I would argue that past history and present circumstance are on the side of island and working waterfront survival in spite of the economic and demographic forces arrayed against them. First, history: as the Island Institute prepared plans to celebrate its 20th anniversary, it struck us how much more impressive it is that hundreds and hundreds of island and working coastal families have celebrated their 100th, 200th or 250th anniversaries. Over the decades and centuries of these Maine families’ lives, the economy of this coast has shifted from dependence on winter cod and summer hake, to cordwood and kiln wood, to lime and granite – and now to lobster and summer people. Through all these travails, these families have persisted.
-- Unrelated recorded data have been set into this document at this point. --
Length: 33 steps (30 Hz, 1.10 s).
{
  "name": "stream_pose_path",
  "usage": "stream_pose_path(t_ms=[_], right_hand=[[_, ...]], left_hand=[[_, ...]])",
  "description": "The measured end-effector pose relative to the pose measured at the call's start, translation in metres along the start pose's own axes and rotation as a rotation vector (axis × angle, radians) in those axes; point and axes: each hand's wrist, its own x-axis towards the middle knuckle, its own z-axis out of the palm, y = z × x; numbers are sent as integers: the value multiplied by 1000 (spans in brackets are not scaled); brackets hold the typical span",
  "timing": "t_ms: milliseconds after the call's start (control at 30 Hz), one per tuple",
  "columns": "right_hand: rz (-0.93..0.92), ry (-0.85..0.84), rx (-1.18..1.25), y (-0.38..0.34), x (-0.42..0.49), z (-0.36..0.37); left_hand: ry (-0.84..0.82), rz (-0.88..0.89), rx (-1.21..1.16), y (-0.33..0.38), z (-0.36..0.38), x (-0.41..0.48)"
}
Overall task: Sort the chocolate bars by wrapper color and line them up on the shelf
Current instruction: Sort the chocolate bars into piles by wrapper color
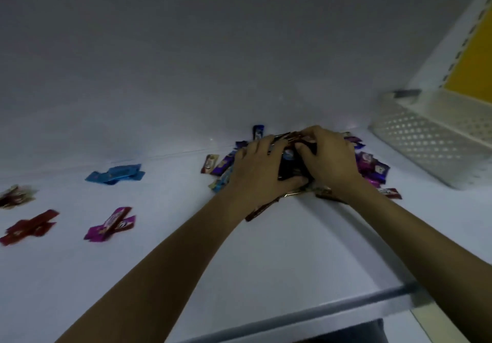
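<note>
A mixed pile of chocolate bars [372,165] in purple, blue, red and dark wrappers lies on the white shelf [266,249] at centre right. My left hand [259,167] and my right hand [330,156] are both on the pile, fingers curled around a dark-wrapped bundle of bars [291,165] between them. To the left lie small sorted groups: blue bars [115,174], magenta bars [110,225], red bars [29,227] and dark red and cream bars [16,196]. The image is blurred.
A white perforated basket [428,140] stands at the right on the shelf. Behind it are a slotted white upright [458,50] and a yellow panel [474,58]. The shelf's front edge [319,313] runs across the bottom.
</note>
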Motion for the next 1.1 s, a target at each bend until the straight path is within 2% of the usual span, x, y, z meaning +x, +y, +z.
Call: stream_pose_path(t_ms=[67, 133, 200, 267, 400, 500, 567, 667, 767, 900, 967, 1033, 1100], right_hand=[[46, 36, -32, 19, -3, -1], [90, 66, -47, 32, -9, 2], [132, 38, -38, 39, -15, 7], [136, 4, -43, 42, -16, 10], [128, 8, -43, 41, -15, 12], [150, 22, 3, 44, -15, 13], [146, 38, 23, 45, -15, 13], [144, 58, 27, 45, -15, 13], [142, 34, 18, 46, -15, 13], [128, 25, -2, 45, -16, 13], [118, 28, -2, 44, -17, 13], [107, 35, 7, 44, -18, 13], [86, 59, 10, 44, -19, 12]], left_hand=[[-98, 7, 73, 3, 5, 18], [-264, -20, 112, 2, 8, 35], [-409, -21, 136, -2, 12, 51], [-449, 26, 156, -4, 13, 65], [-337, 139, 189, -8, 21, 84], [-154, 296, 346, -15, 29, 86], [-97, 374, 433, -18, 29, 90], [-120, 492, 544, -19, 20, 93], [-102, 506, 600, -25, 11, 95], [-128, 583, 571, -21, 2, 99], [-184, 556, 567, -16, -5, 103], [-179, 403, 557, -20, -9, 108], [-140, 304, 407, -22, -20, 108]])
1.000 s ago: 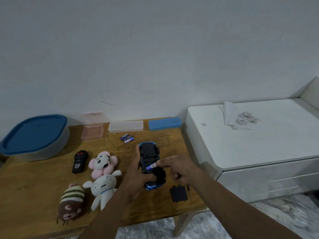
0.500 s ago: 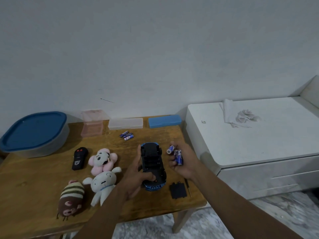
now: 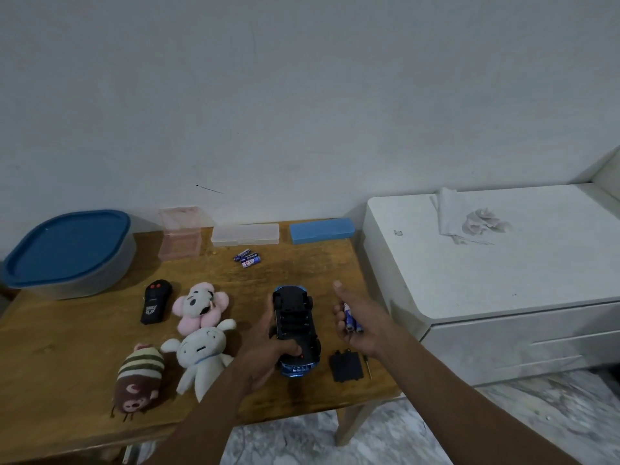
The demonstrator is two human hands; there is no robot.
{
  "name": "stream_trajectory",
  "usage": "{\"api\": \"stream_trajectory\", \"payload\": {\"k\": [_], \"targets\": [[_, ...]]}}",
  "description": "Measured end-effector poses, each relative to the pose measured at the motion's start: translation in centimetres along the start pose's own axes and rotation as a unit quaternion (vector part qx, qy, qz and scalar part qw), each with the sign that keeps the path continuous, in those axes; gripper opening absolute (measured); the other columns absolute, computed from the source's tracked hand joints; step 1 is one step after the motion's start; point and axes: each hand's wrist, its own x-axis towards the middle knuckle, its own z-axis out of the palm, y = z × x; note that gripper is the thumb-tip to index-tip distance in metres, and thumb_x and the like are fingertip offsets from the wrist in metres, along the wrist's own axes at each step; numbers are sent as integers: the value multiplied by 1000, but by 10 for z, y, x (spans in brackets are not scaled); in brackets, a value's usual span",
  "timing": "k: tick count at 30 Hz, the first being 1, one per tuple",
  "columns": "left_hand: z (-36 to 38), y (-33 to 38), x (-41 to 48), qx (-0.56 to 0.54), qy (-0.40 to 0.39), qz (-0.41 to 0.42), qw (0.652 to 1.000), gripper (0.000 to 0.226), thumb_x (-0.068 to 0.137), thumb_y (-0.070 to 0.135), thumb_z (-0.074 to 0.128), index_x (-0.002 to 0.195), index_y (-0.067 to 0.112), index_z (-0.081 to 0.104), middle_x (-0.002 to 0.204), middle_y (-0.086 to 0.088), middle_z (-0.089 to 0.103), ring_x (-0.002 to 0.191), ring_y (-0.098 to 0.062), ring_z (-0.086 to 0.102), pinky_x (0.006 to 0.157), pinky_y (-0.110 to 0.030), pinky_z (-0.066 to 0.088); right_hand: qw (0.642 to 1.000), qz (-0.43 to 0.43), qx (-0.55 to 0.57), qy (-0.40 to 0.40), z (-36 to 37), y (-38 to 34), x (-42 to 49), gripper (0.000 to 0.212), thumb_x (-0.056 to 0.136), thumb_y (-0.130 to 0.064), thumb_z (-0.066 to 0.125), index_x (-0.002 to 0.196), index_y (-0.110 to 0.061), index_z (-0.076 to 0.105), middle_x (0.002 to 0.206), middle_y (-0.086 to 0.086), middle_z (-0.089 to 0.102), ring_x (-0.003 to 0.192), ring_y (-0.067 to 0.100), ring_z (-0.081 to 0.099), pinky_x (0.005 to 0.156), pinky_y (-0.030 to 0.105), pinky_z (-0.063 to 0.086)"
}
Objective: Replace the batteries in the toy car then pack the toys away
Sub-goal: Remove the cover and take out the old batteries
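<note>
While it lies belly-up over the front right of the tabletop (image 3: 67, 347), the car (image 3: 293, 317) shows a black underside with its battery bay uncovered and blue bodywork at both ends. The left hand (image 3: 265, 350) grips it from the left, thumb curled over the near end. Just to the right and clear of the car, the right hand (image 3: 362, 325) cradles blue batteries (image 3: 350, 318) in curled fingers, forefinger pointing out. A black cover (image 3: 345, 365) and a screwdriver (image 3: 368, 365) lie by the car's near end. Spare batteries (image 3: 247, 258) lie farther back; a remote (image 3: 156, 305) and plush toys (image 3: 201, 357) sit to the left.
</note>
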Motion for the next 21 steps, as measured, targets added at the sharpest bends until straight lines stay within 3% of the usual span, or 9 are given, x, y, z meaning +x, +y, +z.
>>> {"api": "stream_trajectory", "payload": {"k": [2,4,6,12,16,21], "targets": [[2,1,1,16,22,-6,1000,107,61,-16,66,140,49,32,119,-11,66,111,-32,61,96,-52,50,1000,9,7,8,-4,2,2,32,77,-36,77,84,-11,58,62,4,57,49,11,52,43,22,47],[6,3,2,32,48,-6,998,86,66,-18,63,121,48,49,110,-9,68,105,-30,63,92,-47,52,1000,19,5,19,-9,5,5,30,79,-36,75,80,-10,59,61,5,57,50,12,53,44,23,48],[12,6,1,52,57,-8,997,77,70,-20,60,111,45,49,107,-4,67,103,-25,61,90,-40,51,999,26,7,27,-15,8,7,30,80,-36,74,78,-10,60,59,6,57,51,14,53,46,25,48],[19,0,8,116,85,-27,989,96,65,-5,70,146,29,32,118,0,62,112,-25,56,99,-47,48,998,46,21,44,-31,14,10,27,81,-33,74,78,-11,60,60,8,57,53,16,54,47,26,49],[23,0,14,158,110,-22,981,78,70,-1,73,133,36,44,115,2,63,108,-19,57,95,-38,48,997,56,24,51,-37,14,13,24,82,-31,73,80,-10,61,61,8,58,53,16,54,48,26,49],[21,4,14,207,135,-57,967,55,75,1,74,123,19,55,112,-1,65,103,-19,59,80,-28,49,997,59,20,44,-31,14,16,22,87,-30,68,84,-9,62,64,7,59,58,16,55,50,27,50]]}}
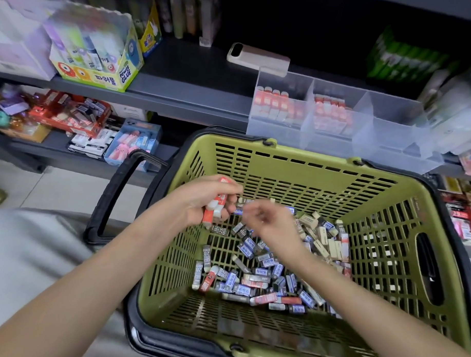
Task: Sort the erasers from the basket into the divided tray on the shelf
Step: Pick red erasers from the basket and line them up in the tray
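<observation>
Held erasers (215,207): a bunch with orange-and-white sleeves, gripped in the left hand (199,201), whose fingers curl round them. There is more than 1, but the exact count is unclear.
Loose erasers (255,275): a heap on the basket floor, below and beyond both hands, mixing blue, grey, beige and orange sleeves.
Right hand (267,219): just beside the left hand, over the heap. It is motion-blurred, so I cannot tell whether its fingers pinch anything.
Basket (388,210): olive slatted walls and a black rim. The near edge is cut off by the frame bottom.
Divided tray (337,144): clear, on the shelf (192,78) beyond the hands, past the basket's far rim. Orange-and-white erasers stand in 2 compartments, left and middle.
Readable: "2B" on several grey sleeves under the hands, and "POWER GLUE" on the yellow box (99,72) far left of the left hand.
Unreadable: the print on the blue sleeves. The shelf goods at the right edge are blurred.
</observation>
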Demonstrator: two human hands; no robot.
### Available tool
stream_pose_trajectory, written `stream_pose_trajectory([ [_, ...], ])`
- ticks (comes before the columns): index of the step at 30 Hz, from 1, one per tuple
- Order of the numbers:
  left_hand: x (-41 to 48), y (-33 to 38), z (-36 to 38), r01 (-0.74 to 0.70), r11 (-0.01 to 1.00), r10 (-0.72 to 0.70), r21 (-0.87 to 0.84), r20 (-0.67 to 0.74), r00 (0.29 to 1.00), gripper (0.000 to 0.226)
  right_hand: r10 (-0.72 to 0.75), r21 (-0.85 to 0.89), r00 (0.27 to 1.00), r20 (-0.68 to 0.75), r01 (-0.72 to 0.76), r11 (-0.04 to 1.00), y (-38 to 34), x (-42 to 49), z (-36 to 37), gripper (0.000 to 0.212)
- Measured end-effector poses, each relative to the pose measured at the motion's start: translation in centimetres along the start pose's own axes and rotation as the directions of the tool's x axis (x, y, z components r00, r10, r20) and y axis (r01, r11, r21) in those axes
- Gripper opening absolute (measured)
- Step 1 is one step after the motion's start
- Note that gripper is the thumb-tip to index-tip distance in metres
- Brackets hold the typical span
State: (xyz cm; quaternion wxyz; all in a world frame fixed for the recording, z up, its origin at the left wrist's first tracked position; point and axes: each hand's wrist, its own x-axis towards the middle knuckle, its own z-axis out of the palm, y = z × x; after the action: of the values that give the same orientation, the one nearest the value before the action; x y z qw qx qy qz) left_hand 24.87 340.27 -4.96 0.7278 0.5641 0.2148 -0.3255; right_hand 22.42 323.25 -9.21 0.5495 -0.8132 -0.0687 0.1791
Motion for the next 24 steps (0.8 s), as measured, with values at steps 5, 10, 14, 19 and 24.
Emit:
stream_pose_trajectory([
  [5,-0.2,0.4,-0.2,-0.047,0.996,0.049,-0.080,0.028,0.998,0.010,0.064,-0.595,0.826,0.560,0.347,0.725,7.9,0.4,5.1,0.044],
  [10,0.0,-0.2,-0.5,-0.070,0.997,0.070,-0.011,0.010,0.997,0.014,-0.012,-0.579,0.716,0.698,0.573,0.580,9.8,1.4,7.3,0.035],
  [14,0.8,-0.8,-0.7,-0.114,0.962,0.137,0.248,-0.075,0.988,0.012,-0.067,-0.406,0.862,0.502,0.303,0.862,7.2,0.8,4.0,0.024],
  [19,1.6,-1.4,1.0,-0.132,0.850,0.125,0.511,0.049,0.991,0.041,0.106,0.130,0.921,0.376,-0.165,0.978,1.2,-0.4,-4.2,0.013],
  [24,2.1,-1.5,4.1,-0.003,0.934,-0.123,0.357,0.330,0.936,0.055,0.021,0.432,0.960,0.281,-0.146,0.890,-0.2,-1.4,-7.2,0.028],
])
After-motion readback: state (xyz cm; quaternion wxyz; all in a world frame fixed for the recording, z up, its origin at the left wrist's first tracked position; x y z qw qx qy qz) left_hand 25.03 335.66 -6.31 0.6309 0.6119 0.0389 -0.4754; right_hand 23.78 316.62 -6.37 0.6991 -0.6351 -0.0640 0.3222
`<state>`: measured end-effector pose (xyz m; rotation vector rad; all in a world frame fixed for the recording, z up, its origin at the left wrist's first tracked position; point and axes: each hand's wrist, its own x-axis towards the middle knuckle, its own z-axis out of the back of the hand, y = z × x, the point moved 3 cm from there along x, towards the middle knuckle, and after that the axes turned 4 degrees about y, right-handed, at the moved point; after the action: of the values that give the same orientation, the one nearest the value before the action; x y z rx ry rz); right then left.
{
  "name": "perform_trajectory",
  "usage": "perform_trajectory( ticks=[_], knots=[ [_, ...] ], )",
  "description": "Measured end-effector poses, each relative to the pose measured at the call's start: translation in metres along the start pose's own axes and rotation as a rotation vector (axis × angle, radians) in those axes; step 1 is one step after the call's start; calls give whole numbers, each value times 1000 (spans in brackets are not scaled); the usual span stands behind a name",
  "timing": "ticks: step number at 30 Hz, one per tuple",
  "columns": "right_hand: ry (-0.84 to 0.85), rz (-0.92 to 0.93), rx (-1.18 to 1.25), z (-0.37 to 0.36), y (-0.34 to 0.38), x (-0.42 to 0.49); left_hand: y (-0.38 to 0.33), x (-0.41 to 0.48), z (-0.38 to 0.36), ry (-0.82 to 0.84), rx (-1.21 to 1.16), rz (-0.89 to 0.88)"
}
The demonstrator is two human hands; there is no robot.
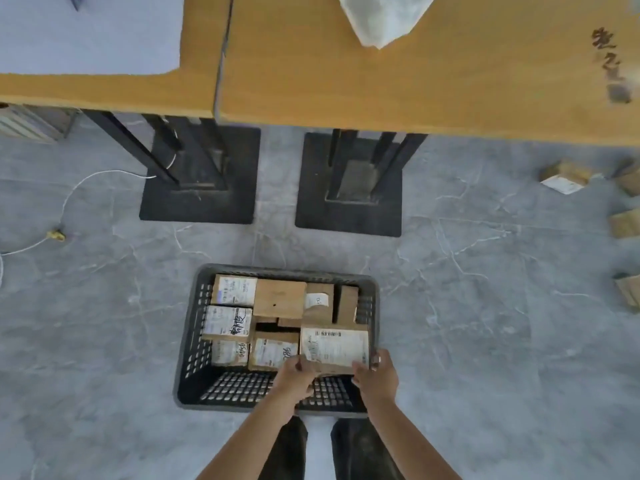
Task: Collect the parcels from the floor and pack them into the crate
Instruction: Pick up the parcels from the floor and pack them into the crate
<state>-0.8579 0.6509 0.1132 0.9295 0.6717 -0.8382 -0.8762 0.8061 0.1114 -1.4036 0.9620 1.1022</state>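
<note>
A dark plastic crate (194,344) with perforated walls sits on the grey floor just in front of my feet. Several cardboard parcels with white labels lie packed inside it, filling the far and left parts. Both hands hold one labelled cardboard parcel (334,348) over the crate's near right corner: my left hand (294,374) grips its near left edge, my right hand (375,374) its near right edge. More cardboard parcels (566,176) lie on the floor at the far right, and another parcel (627,223) is cut off by the frame's edge.
A long wooden tabletop (415,88) spans the upper view, with a white bag (381,15) on it. Two black table bases (201,174) (349,188) stand on the floor beyond the crate. A white cable (69,199) trails at the left.
</note>
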Motion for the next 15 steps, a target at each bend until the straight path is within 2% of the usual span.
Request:
perform_trajectory(
  ticks=[4,5,7,10,12,15],
  knots=[
    [-72,14,71,-44,-7,89,-18,81,-6,74,-48,-54],
    [-113,2,105,-53,-7,108,-24,97,-5,40,-56,-62],
    [-202,-52,194,-69,-11,139,-29,129,-6,-17,18,-115],
    [-251,-101,302,-88,-22,176,-29,157,-8,-12,214,-153],
    [-217,-154,347,-96,-31,192,-23,165,-10,32,301,-122],
    [-11,-219,332,-101,-42,209,-11,171,-4,40,357,-34]
  ],
)
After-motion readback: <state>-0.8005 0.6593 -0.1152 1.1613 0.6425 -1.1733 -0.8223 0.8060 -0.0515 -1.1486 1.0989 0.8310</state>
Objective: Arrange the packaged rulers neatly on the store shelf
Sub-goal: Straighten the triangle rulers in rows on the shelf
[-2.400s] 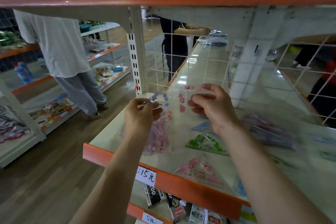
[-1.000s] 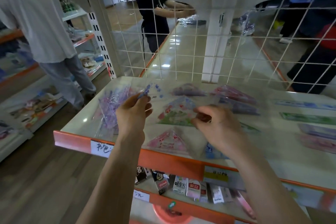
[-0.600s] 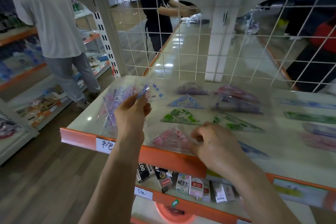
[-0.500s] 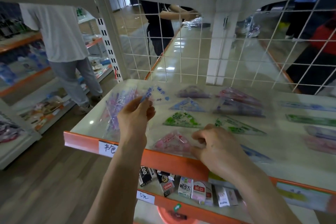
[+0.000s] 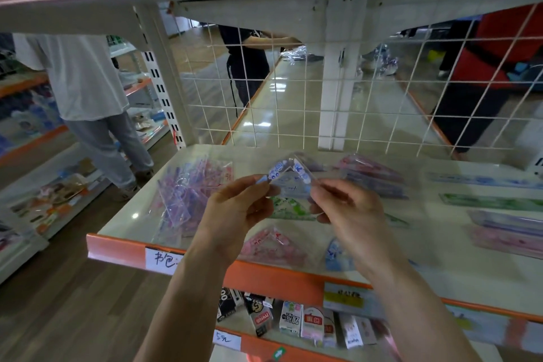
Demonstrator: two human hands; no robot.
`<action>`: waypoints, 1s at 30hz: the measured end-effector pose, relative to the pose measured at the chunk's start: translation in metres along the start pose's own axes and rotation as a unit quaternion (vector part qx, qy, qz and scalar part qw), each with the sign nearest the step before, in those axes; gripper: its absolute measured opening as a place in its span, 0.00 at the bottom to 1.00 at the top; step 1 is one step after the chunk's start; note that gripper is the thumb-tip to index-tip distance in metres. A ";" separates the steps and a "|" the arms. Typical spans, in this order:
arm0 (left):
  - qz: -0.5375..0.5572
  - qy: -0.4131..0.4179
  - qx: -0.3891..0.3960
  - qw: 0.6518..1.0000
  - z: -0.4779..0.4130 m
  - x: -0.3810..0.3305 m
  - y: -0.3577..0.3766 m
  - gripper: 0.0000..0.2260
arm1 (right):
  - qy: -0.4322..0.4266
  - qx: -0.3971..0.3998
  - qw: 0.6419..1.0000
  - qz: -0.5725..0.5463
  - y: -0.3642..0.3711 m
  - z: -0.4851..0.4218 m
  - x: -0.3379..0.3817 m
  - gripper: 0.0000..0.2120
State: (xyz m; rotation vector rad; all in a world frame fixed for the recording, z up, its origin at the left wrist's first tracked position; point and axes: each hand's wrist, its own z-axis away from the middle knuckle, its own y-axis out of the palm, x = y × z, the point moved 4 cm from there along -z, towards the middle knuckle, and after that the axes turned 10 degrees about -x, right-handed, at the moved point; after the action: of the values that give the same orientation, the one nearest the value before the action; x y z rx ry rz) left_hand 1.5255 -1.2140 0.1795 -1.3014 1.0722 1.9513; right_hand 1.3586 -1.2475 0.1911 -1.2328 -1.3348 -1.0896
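head view, left hand [image 5: 235, 211], right hand [image 5: 352, 214], fingers [image 5: 249, 183] pinching one blue ruler packet [image 5: 291, 184]

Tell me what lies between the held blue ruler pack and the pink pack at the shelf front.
A green pack lies on the shelf between the blue pack and the pink pack; the head view shows it.

Blue-printed packaged ruler [image 5: 289, 182] held over the shelf [image 5: 132, 216].
The left grip [image 5: 238, 210] and right grip [image 5: 351, 210] pinch its opposite lower corners. A green triangle pack [image 5: 286, 209] and a pink triangle pack [image 5: 273, 245] lie on the shelf below; a pile of pink packs [image 5: 188, 194] lies left.
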 end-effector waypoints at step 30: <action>0.024 -0.012 -0.057 0.998 -0.022 0.005 0.004 0.04 | -0.090 0.021 0.976 0.196 0.013 -0.036 0.006 0.15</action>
State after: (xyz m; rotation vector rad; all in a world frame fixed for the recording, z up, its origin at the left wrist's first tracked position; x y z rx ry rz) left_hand 1.5311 -1.2344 0.1714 -1.3185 1.0016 2.0845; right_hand 1.3741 -1.2817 0.2016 -1.5137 -1.1724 -0.6791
They continue to harvest the abundant gifts of Maine’s coastal waters and to build a variety of the best commercial vessels needed to carry these products and people along the coast or around the world.

The second reason we have hope for the future lies in the water. While it is true that many of Maine’s coastal fisheries have been eclipsed by overfishing or subtle shifts in marine ecology, the basic productivity of our waters remains undiminished. For the time being, an immense area of the Gulf of Maine operates as a kind of lobster monoculture producing an abundance of one of the most valuable seafood products in the world. The landings of Maine lobster have tripled during the past 15 years to 60 million pounds, worth something between $150 and $160 million depending on world exchange rates. The abundance of lobsters as a leading entrant into the global economy has bought us time to plan for a future when lobster landings may trend lower, toward a more historically “normal” level of 20-30 million pounds. We can use this time to rebuild other economically important species like scallops, shrimp, cod and other groundfish as hedges against the inevitable decline of lobsters from their Olympian harvest levels Even the threat of global warming, which elsewhere may be the most serious long term threat coastal communities face, will likely be kind to the Maine coast – unless a catastrophic realignment of currents shuts off the nutrient-rich northern waters and brings instead the Gulf Stream to our doorsteps.

The final reason there is hope that Maine’s island and working communities can avoid the worst fates of working coastlines to the south is almost so obvious we sometimes discount its enormous influence: our weather. Let’s face it, Maine’s weather cannot and does not compete with Florida, North Carolina, the Jersey Coast, nor for that matter, Cape Cod, and thank goodness for all that. Persistent fog, squalls, fronts and regular easterly gales pepper us through the summer, and that’s our best time. Let’s not even talk about the privations of winter. Maine weeds out its faithless lovers and tests the rest of us to the maximum limit of patience and endurance. Count the number of for sale signs in every coastal and island town every summer. There’s always a big supply, annually refreshed, from among these faithless and fallen. So if the numbers of would-be seasonal residents who might otherwise drive up all property values beyond reason, there is also a countervailing and large number of sellers headed to warmer coastlines.

For those who stay behind, the devotion to sustaining a way of life that is not for the fickle or weak-willed only gets stronger. For as many eighth-generation islanders and Mainers there is a nearly equal number of fourth-generation summer people. If we marshal our resources, human and financial, into a common vision for sustaining Maine’s working and island communities, Maine can remain Maine for another four to eight generations. So let’s stay focused and get to work.

Philip Conkling is president of the Island Institute.